Bagikan artikel ini :

Kesenangan Di Atas Kebenaran

2 Tawarikh 18:1-17

Karena akan datang waktunya, orang tidak dapat lagi menerima ajaran sehat, tetapi mereka akan mengumpulkan guru-guru menurut kehendaknya untuk memuaskan keinginan telinganya.
- 2 Timotius 4:3

Yosafat adalah raja Yehuda yang baik. Ia memimpin kerajaannya dengan berlandaskan firman Tuhan dan membawa kesejahteraan bagi rakyatnya (1Taw. 17). Sayangnya, ia menjadi besan Ahab, raja Israel yang fasik. Suatu hari, Ahab mengajak Yosafat menggempur Ramot-Gilead. Ia setuju tetapi sebelum berangkat tempur, ia ingin mengetahui kehendak Tuhan. Ahab memanggil nabi-nabinya. Tidak tanggung-tanggung, empat ratus orang. Mereka satu suara mendukung peperangan tersebut, menubuatkan kemenangan Ahab dan Yosafat. Namun Yosafat mencium kebusukan di balik nubuat itu. Nabi-nabi yang dipanggil adalah nabi yang “dibeli” Ahab. Mereka bernubuat atas pesanan. Maka Yosafat meminta agar nabi lain dihadirkan. Muncullah Mikha. Nubuat Mikha sama sekali tidak disukai Ahab. Akibatnya, Mikha dipenjarakan dan diperlakukan dengan keji.

Kebenaran menyakitkan tetapi dusta lebih menyakitkan. Nietzsche, filsuf Jerman, mengatakan, “Kadangkala orang tidak mau mendengar kebenaran karena mereka tidak mau ilusi (khayalan) mereka dihancurkan.” Kita seringkali datang ke gereja dengan harapan mendengar khotbah yang menyenangkan hati, yang menjanjikan kebahagiaan, kesuksesan, dan kesehatan. Ketika yang kita dengar adalah teguran atas dosa, seruan pertobatan, tuntutan untuk hidup lebih baik, kita merasa tidak nyaman. Kita membela diri, “Ah, teori, nggak realistis,” “Emang pengkhotbahnya sudah hidup bener?” “Nggak mungkinlah, kita masih hidup di dunia,” dan berbagai alasan untuk ngeles.

Penyebab ketidaksanggupan kita mendengar dan menerima kebenaran adalah karena kita sudah memiliki hasrat atau keinginan tertentu tentang apa yang mau kita dengar. Ibarat masuk restoran, kita sudah rencanakan mau makan apa, sudah bayangkan enaknya makanan yang akan disantap.
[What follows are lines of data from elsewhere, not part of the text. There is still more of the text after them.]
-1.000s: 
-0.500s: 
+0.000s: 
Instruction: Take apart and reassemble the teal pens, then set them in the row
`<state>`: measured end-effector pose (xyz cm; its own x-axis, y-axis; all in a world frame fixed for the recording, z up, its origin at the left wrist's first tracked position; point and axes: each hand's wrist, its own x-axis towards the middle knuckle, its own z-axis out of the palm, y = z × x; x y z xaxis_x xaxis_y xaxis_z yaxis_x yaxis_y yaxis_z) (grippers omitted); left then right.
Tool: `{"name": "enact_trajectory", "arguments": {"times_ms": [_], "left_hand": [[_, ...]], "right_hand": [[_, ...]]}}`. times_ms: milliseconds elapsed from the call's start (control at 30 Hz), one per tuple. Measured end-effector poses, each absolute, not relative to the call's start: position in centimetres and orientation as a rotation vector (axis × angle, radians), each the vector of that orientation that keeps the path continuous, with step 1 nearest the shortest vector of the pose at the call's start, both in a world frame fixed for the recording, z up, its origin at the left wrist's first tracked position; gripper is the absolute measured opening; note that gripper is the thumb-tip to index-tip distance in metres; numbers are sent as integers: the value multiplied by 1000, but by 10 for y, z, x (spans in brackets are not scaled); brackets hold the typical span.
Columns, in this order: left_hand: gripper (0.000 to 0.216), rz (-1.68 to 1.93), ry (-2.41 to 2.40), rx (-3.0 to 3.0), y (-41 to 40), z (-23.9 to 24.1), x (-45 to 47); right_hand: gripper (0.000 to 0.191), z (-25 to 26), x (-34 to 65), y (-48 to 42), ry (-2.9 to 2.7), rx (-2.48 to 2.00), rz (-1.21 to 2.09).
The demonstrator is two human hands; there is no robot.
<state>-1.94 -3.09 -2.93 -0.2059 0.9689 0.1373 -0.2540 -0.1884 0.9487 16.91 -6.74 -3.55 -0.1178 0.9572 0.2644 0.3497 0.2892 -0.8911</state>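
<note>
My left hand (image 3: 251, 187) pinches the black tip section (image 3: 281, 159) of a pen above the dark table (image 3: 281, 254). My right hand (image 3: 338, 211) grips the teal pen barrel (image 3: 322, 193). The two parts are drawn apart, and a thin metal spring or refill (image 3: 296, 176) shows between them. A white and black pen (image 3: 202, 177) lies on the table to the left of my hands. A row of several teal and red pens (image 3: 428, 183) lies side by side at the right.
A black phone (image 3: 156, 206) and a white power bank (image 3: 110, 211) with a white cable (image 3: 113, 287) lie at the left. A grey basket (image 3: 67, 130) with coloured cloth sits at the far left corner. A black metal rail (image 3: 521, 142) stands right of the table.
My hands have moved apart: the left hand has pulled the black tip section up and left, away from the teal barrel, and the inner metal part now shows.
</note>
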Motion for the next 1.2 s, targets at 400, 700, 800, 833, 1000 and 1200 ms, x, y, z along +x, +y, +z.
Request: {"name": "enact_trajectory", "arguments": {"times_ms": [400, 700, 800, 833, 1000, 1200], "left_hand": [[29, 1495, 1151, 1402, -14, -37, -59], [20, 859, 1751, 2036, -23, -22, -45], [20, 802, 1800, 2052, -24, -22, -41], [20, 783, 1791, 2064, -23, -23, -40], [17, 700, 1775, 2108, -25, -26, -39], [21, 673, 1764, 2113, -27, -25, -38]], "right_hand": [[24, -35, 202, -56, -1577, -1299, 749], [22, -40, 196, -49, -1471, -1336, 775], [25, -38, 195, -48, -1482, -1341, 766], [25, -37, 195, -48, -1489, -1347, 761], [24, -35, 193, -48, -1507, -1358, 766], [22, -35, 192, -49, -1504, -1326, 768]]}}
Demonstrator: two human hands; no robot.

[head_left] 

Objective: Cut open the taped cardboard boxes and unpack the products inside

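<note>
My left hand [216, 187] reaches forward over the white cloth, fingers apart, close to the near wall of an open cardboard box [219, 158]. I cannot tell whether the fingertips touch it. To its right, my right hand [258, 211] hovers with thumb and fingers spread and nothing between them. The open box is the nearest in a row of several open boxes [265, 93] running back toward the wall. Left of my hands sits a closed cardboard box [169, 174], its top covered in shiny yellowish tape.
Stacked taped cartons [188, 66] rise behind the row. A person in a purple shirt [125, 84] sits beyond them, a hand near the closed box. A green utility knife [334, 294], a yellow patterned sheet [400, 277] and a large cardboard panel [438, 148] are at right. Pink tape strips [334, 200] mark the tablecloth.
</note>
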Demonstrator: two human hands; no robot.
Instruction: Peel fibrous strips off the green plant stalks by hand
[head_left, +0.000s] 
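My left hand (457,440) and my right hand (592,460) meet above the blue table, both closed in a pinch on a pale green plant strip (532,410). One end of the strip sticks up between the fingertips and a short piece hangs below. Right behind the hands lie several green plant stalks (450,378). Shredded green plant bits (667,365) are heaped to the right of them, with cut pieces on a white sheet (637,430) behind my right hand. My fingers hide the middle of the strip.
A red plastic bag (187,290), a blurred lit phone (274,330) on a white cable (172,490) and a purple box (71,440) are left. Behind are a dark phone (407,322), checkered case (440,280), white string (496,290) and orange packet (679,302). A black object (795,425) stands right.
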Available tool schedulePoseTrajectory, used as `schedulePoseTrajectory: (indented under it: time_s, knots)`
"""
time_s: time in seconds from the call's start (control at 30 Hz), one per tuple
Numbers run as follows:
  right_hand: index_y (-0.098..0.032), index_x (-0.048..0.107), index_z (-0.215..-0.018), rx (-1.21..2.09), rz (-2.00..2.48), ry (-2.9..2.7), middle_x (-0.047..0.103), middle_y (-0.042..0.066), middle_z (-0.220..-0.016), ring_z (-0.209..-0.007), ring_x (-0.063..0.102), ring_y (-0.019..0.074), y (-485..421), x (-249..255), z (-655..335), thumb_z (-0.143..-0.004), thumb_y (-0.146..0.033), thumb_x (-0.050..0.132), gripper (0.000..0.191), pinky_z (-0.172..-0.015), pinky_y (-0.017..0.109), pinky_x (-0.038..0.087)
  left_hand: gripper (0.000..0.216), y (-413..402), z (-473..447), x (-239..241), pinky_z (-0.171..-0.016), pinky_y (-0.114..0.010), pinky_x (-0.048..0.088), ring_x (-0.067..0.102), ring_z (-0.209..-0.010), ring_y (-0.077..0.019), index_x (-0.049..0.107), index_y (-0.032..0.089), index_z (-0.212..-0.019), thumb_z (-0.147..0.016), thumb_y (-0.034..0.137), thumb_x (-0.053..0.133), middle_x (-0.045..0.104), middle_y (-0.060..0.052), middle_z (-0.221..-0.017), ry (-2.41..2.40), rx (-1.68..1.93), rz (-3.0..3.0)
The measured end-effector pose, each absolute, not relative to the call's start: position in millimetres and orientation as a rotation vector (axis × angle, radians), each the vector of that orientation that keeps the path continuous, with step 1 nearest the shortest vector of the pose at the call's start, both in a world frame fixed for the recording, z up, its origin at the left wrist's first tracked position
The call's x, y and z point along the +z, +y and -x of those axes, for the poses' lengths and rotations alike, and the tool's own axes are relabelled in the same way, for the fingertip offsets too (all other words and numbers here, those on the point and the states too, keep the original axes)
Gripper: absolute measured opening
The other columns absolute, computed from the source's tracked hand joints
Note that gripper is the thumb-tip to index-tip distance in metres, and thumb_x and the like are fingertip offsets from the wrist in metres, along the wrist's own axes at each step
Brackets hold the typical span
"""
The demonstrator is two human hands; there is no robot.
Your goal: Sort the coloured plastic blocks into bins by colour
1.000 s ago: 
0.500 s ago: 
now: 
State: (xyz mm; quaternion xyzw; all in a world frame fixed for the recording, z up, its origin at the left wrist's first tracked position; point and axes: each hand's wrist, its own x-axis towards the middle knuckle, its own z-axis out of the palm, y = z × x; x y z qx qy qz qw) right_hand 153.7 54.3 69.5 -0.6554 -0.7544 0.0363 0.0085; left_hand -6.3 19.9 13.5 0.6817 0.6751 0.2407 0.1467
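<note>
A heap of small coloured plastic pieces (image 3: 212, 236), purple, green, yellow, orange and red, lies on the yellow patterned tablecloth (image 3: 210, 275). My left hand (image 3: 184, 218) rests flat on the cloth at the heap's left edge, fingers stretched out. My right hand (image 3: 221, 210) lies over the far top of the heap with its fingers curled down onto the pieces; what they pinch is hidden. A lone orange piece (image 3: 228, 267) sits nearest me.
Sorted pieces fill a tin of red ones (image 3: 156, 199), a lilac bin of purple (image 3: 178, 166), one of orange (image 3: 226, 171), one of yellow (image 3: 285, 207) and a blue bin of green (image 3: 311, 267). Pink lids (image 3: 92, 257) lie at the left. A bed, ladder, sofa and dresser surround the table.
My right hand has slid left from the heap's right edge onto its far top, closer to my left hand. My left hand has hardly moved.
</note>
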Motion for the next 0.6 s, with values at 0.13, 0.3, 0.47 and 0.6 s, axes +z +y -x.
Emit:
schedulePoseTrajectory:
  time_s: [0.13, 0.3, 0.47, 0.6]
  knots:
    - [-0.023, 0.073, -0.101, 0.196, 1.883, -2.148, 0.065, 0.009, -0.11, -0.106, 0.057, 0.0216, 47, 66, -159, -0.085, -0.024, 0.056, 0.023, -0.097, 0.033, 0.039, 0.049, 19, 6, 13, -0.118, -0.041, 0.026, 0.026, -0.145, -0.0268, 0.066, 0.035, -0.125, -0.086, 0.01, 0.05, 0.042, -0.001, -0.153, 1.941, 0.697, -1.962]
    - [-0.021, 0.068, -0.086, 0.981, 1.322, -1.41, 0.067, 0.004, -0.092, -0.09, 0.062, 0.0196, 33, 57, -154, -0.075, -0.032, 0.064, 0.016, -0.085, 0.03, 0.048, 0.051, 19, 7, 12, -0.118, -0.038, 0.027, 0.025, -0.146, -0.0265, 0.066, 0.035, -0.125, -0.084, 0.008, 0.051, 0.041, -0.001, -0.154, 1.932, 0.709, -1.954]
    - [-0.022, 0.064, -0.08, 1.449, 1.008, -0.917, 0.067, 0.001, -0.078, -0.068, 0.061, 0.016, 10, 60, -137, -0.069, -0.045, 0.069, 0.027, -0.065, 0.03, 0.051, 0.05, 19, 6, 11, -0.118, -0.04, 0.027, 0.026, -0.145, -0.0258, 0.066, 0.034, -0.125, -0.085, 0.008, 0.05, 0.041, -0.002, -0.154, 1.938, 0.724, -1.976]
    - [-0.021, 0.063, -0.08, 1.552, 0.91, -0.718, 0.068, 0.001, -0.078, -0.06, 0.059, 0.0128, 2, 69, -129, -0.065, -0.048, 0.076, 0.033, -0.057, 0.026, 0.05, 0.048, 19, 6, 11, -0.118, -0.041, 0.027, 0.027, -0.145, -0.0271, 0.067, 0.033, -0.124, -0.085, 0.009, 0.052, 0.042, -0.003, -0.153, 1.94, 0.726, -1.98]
Ketika makanan yang tersaji tidak sesuai dengan harapan, kita kecewa, “Ah, nggak enak.” Baiklah kita memerhatikan apa yang dikatakan Nabi Mikha, “Demi TUHAN yang hidup, sesungguhnya, apa yang akan difirmankan Allahku, itulah yang akan kukatakan.” (ay. 13). Dengarkanlah pengkhotbah yang mengatakan kebenaran dari hati Tuhan, bukan kesenangan untuk hati manusia.

Refleksi Diri:

  • Bagaimana selama ini Anda bersikap atas firman yang disampaikan pengkhotbah yang menyatakan teguran akan dosa dan seruan untuk bertobat?
  • Apakah Anda selalu mengutamakan kebenaran Allah di atas kesenangan pribadi?